Kaine, the Democratic candidate in the race, is the former chairman of the Democratic National Committee, and his probable Republican opponent, former Sen. George Allen, hopes to hang that fact around his neck. (Both men are also former governors.) The landing page on Allen's website is a video featuring Kaine saying, "I'm an unabashed supporter of the president," with the caption: "President Obama's Senator Tim Kaine." An Allen leaflet features two whole pages of pictures of Kaine with Obama, printed in ominous black and white. He's even put up billboards calling Kaine "President Obama's senator, not Virginia's." The aim is clear: to paint Kaine as a partisan shill for a president whose approval rating in the state was last clocked at an unimpressive 40 percent.

But to Kaine, the idea that he stands with Obama isn't some big "gotcha" -- it's something he's proud of. When Obama held one of two campaign kickoff events in Richmond over the weekend, Kaine gave him a fiery introduction. "You may have heard ... some suggest that it's somehow anti-Virginian to support this president. Do you believe that?" Kaine asked the crowd at Virginia Commonwealth University. "I believe virtually all Virginians want our president to succeed, regardless of party, because when our president succeeds, our nation succeeds." After ticking off some pro-Obama talking points, he pronounced: "I am a proud friend and supporter of this president."

Those words stand in contrast to certain other Democratic Senate candidates -- most notably West Virginia's incumbent senator, Joe Manchin, who recently said he's not sure he'll even vote for Obama. West Virginia is not exactly a swing state -- Obama lost it by 13 points in 2008 -- and Manchin's political brand is predicated on this type of cheeky partisan heresy. In an ad for his 2010 campaign, he raised a rifle and shot a hole in a pile of paper labeled "cap and trade bill." (That was a special election to replace the late Sen. Robert Byrd, so Manchin has to run again this year.)

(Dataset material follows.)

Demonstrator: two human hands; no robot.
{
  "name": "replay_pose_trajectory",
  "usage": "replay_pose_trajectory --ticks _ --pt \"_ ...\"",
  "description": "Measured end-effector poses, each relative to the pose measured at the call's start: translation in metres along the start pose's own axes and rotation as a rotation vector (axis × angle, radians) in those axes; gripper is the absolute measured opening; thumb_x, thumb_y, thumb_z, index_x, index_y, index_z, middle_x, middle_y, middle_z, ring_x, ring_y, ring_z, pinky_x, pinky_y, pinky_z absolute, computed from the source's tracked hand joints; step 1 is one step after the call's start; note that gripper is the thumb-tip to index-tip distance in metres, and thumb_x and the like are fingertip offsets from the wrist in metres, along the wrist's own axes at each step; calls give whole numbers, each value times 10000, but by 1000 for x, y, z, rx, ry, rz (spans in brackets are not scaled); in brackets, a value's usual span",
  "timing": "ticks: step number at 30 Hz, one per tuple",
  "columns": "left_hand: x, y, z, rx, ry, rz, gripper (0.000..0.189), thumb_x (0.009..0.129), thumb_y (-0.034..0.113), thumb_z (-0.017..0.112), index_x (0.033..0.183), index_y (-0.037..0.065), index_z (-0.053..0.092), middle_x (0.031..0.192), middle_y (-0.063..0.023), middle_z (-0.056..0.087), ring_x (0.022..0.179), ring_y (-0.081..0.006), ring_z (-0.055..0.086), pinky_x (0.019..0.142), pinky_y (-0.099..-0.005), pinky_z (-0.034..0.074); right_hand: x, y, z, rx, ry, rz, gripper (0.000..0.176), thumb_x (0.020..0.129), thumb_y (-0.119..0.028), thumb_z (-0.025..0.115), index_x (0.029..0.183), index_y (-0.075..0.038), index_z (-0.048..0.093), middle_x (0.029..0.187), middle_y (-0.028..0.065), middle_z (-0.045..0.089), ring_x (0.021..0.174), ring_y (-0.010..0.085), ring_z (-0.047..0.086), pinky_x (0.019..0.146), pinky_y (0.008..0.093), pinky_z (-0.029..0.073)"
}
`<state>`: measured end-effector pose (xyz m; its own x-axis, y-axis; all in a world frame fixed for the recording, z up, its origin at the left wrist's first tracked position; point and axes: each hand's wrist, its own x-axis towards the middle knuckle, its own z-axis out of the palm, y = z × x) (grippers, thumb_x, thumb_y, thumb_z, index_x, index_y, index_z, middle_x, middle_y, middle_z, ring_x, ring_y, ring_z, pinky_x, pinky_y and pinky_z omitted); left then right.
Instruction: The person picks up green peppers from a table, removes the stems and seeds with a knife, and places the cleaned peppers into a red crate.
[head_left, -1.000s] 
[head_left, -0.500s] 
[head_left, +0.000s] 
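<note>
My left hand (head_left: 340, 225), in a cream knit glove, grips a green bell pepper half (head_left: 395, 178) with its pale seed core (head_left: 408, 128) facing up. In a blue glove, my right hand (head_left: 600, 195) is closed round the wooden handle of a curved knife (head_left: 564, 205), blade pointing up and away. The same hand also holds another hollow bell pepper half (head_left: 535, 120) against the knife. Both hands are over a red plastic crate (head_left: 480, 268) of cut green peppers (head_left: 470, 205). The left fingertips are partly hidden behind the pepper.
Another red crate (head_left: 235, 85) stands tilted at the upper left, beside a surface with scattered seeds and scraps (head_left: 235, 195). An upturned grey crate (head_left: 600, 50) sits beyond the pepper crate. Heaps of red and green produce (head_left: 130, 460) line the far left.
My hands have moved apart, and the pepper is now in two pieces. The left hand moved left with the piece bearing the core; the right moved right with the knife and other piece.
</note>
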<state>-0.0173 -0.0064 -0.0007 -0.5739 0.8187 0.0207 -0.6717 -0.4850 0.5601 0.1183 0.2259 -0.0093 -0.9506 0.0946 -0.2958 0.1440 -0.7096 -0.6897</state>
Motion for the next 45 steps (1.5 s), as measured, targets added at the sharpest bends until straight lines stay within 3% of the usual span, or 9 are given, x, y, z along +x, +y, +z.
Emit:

Manchin is the extreme, but other Democrats have also shied away from embracing Obama. Sens. Bill Nelson of Florida and Claire McCaskill of Missouri have both found themselves otherwise occupied when Obama visited their states recently, notes Jennifer Duffy of the Cook Political Report. It's a time-honored tap-dance for statewide candidates trying to convince voters they're independent-minded and haven't lost touch with their roots.

But that kind of triangulation was probably never an option for Kaine, who has been an Obama supporter for a long time. Back in February 2007, he was the first statewide elected official to endorse Obama's presidential campaign. He was shortlisted for vice president in 2008, remains a close personal friend, and took up both the DNC job and the Senate race largely at Obama's urging. Given the history, if Kaine did try to run away from Obama, it wouldn't be very credible.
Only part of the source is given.